Trois minutes de malheur. D'abord quelques accords très sages au piano. Et un souffle déchiré par la drogue et l'alcool, un homme jouant à peine, des notes titubantes qui s'accrochent à elles-mêmes, et se noient. Un saxo qui ne rit plus comme autrefois. Stop, Charlie Parker! Il y a plus de cinquante ans. Tu étais sur la pente qui mène à la mort. Tu as voulu rire trop fort. On te fuyait. Maintenant, tout le monde te connaît. Même Céline Dion, même Jenifer, même Johnny Hallyday qui a chanté sur ces paroles de Michel Berger: «Lover Man/ C'était comme un cri d'amour/ Lover Man/ Pour éloigner les vautours,/ Mais là où tu es/ Charlie, sois pas inquiet/ Moi, Lover Man, je connais.»
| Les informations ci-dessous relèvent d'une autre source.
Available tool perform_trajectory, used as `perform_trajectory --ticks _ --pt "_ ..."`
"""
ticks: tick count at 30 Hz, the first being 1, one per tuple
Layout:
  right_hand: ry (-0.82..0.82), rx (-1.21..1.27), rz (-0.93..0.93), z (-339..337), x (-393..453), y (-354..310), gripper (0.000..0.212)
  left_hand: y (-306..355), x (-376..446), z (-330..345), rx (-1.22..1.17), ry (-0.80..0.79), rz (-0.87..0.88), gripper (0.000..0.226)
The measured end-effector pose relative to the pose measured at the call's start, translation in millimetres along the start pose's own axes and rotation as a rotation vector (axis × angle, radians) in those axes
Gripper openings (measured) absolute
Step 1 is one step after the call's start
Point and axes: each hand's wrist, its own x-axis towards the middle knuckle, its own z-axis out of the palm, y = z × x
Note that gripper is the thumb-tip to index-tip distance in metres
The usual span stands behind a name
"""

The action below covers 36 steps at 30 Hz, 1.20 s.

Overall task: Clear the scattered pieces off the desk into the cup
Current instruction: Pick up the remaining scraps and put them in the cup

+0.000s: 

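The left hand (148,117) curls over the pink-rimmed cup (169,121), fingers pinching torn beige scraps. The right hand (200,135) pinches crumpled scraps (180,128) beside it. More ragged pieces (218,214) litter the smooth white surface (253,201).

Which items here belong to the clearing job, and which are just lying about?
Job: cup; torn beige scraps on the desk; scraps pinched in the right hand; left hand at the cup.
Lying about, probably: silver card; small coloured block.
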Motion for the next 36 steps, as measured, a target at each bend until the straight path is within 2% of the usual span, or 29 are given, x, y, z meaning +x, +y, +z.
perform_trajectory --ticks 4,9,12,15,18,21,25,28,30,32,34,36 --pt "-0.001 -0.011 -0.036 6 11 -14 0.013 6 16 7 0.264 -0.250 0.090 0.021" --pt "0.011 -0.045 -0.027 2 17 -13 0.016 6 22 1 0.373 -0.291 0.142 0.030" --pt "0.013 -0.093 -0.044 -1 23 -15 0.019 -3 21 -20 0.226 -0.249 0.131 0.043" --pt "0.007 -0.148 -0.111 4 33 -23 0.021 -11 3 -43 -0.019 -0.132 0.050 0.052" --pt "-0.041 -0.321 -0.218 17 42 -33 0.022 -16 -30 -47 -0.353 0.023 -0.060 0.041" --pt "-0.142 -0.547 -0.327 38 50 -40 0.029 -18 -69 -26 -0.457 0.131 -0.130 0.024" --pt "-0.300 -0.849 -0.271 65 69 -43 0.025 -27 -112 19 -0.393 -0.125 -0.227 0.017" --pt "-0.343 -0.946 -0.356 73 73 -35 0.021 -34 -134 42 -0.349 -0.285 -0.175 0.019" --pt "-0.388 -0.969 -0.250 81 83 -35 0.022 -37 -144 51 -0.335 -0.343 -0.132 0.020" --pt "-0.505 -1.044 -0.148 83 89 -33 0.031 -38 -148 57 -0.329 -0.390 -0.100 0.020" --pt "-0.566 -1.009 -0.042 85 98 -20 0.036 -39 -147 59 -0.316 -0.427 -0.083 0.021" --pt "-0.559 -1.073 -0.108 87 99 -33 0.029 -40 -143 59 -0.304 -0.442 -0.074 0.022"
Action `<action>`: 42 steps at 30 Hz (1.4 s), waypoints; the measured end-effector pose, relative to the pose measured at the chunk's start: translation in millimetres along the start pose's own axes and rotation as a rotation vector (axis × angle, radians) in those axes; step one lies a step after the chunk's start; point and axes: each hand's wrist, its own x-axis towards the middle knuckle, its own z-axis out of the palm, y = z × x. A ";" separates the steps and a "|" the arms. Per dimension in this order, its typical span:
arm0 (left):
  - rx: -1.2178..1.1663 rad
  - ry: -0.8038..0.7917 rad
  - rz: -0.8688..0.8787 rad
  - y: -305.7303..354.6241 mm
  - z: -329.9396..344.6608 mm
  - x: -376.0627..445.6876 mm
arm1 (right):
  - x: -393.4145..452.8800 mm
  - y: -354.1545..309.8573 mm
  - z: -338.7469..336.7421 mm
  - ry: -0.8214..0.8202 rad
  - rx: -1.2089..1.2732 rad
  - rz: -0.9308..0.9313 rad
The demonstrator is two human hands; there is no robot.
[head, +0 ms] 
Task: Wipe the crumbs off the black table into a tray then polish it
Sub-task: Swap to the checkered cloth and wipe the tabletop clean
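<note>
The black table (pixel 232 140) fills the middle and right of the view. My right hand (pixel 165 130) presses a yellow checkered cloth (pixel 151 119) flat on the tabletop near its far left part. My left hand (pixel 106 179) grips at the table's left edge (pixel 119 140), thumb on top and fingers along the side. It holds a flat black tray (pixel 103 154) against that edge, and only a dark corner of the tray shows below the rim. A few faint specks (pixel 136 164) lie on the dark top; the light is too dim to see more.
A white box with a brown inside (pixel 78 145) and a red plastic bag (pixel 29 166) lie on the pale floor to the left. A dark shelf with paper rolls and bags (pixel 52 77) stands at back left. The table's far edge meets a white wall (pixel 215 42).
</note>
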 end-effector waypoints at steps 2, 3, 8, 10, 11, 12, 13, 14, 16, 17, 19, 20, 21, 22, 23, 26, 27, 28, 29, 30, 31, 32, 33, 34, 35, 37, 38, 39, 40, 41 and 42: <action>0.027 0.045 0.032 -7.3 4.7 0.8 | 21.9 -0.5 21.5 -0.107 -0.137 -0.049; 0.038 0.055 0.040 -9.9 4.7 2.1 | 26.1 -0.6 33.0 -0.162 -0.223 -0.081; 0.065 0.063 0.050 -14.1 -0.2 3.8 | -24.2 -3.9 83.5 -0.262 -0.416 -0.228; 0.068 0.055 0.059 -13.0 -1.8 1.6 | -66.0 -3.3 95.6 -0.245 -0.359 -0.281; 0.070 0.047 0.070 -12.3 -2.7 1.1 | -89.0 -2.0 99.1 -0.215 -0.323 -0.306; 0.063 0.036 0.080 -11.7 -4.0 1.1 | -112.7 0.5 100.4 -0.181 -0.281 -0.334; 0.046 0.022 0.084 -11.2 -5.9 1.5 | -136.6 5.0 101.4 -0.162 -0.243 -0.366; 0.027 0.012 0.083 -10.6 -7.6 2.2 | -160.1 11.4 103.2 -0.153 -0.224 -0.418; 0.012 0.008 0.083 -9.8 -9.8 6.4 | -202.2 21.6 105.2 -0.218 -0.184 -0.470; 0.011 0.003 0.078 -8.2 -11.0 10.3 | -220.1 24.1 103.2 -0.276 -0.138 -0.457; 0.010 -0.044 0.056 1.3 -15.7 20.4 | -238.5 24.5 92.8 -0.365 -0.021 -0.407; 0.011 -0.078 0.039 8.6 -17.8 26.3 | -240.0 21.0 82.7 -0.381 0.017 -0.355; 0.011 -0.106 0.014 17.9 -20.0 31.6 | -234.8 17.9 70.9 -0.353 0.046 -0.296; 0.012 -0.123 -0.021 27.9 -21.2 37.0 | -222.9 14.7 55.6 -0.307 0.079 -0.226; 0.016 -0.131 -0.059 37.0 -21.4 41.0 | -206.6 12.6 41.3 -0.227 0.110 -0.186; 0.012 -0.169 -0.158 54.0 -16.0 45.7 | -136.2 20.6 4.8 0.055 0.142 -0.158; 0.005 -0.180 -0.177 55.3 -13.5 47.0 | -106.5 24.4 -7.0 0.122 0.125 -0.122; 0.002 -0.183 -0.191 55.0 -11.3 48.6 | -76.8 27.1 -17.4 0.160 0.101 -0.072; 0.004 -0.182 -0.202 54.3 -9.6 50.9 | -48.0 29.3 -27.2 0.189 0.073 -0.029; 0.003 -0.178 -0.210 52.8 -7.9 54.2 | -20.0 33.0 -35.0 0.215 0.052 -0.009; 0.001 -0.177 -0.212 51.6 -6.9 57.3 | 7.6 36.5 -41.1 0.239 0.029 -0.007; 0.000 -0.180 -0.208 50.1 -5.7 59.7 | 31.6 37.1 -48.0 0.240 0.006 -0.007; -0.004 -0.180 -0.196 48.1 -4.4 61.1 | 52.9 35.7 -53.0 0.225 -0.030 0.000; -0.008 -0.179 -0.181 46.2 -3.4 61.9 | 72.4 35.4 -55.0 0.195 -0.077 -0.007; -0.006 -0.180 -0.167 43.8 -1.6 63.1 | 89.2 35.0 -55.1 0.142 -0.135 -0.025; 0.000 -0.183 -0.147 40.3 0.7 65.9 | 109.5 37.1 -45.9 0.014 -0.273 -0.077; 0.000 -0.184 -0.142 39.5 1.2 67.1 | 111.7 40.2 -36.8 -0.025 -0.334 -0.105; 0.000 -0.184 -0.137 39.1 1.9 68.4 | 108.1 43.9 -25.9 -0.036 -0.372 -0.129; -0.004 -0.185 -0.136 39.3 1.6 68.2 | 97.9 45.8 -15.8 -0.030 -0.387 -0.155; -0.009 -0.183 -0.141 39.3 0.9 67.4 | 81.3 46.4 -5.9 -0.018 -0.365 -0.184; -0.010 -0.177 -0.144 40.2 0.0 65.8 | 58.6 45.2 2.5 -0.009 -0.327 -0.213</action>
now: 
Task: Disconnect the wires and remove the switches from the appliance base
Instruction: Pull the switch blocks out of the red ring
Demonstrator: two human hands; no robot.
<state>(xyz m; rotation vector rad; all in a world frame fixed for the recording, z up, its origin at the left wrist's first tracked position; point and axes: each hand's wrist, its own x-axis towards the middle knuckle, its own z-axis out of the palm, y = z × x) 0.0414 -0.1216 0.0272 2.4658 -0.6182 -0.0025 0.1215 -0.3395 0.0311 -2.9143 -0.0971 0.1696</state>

Mozart est mort très jeune. Beethoven était sourd. Schumann était fou. Nietzsche avait la syphilis. Picasso aimait les femmes. Klee jouait du violon. Et «Parker, c'était quoi/ Un homme simplement/ Avec le génie au bout des doigts». Il ne pleurait pas, Parker. Pas en public. Il avait le saxo rempli de larmes, mais il jouait les yeux fermés. Je dis Parker. Vous l'imaginez en direct à la télé: plutôt tomber raide mort que pleurer. Je dis Parker, mais j'aurais pu dire… Qu'importe. On ne pleurait pas en public. Il a fallu apprendre.

«Tu te crois supérieur parce que tu as les yeux secs? Tu penses que c'est viril? Tu caches tes émotions? Tu en as peur? Tu crois que c'est réservé aux femmes et aux enfants?» Alors, on s'est exercé, on s'est lâché, on se disait que c'est la rançon de l'égalité: les femmes travaillent et les hommes pleurent. Au début, c'était presque agréable: «Tu vois, tu peux pleurer, ce n'est pas si difficile!»

On avait reconquis un territoire caché tout au fond de soi-même. On pleurait en chœur, entre amoureux. On ne ravalait plus ses sanglots dans les assemblées politiques. On s'est mis à exhiber des effusions larmoyantes en gros plan sur les écrans, une effrayante sentimentalité, sans distinction entre les petites et les grandes douleurs. Plus besoin de soigner paroles et musiques. Désormais, on a les larmes.